Ich freue mich darauf, wieder aus dem Krankenhaus zu gehen. Aber im Moment wird mein genähter Arm von dem Arzt festgehalten.

Ich möchte, dass er loslässt; dass ich wieder atmen kann. Mir ist schlecht. Er sieht mich an, als würde er einfach alles über mich wissen.

"Annika. Brauchst du Hilfe?" Seine Stimme ist sanft, wie Sonnenstrahlen im Winter, die dich vorsichtig an der Nase kitzeln.

Er zögert und ich möchte nicht mehr weiter von ihm wissend angesehen werden. Ich stehe auf.

"Nein, danke. Auf Wiedersehen." Er lässt meinen Arm los und ich winke ihm zum Abschied. Er sieht mich nur mit gerunzelter Stirn an und schließt kurz die Augen. Ich möchte, dass seine Stirn wieder glatt ist, so als hätte ich sie gebügelt. Ich ertrage es nicht, dass er sich scheinbar Sorgen macht. Um mich.

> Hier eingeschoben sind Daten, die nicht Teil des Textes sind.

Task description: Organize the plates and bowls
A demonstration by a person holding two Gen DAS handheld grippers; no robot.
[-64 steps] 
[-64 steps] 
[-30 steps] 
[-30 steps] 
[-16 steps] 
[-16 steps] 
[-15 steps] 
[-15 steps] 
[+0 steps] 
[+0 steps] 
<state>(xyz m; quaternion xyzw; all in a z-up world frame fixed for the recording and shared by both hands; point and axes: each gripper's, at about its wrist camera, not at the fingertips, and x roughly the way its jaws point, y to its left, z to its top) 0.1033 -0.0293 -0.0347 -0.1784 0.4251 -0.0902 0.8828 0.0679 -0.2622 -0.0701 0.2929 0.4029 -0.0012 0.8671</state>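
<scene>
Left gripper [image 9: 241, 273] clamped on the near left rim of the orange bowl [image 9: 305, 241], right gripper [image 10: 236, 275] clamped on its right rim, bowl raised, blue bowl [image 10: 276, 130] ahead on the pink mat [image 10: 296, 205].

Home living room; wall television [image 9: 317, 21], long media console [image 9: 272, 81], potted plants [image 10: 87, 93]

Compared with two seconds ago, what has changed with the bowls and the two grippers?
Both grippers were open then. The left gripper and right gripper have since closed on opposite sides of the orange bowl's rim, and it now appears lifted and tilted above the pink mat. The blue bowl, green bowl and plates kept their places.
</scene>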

Ich laufe durch die abendlichen Sonnenstrahlen und wünsche mir, sie könnten mich fort tragen. An einen anderen Ort; einen schöneren Ort. Auf dem Gehweg muss ich allen Leuten ausweichen. Niemand sieht mich. Niemand sieht mich an. Ich sage "Hallo" und keiner grüßt zurück. Als wäre ich ein Geist. Ein Geist, der nicht weiß, dass er ein Geist ist.

Die Wunde an meinem Arm scheuert gegen meinen Pulli und es tut weh. Aber ich lasse mir nichts anmerken.  Ich krame den Schlüssel aus meiner Jackentasche und öffne die Türe.

"Wie war dein Tag, Ani?" die Stimme meiner Mutter klingt wie flüssiger Bernstein. Gold. Rein. Warm.

"Gut, ich habe gemalt", antworte ich ihr. Meine Stimme kratzt.

"Gemalt? Und was?" Meine Mutter sieht mich mit angezogener Augenbraue an. Sie mag es nicht, wenn ich male. Sie meint, ich solle noch mehr für die Schule tun.

"Ach. Nur ein bisschen mit roter Farbe. Aber ich bin noch nicht fertig." Ich denke an die Rasierklinge, die neben meinen Farben liegt, und lächle.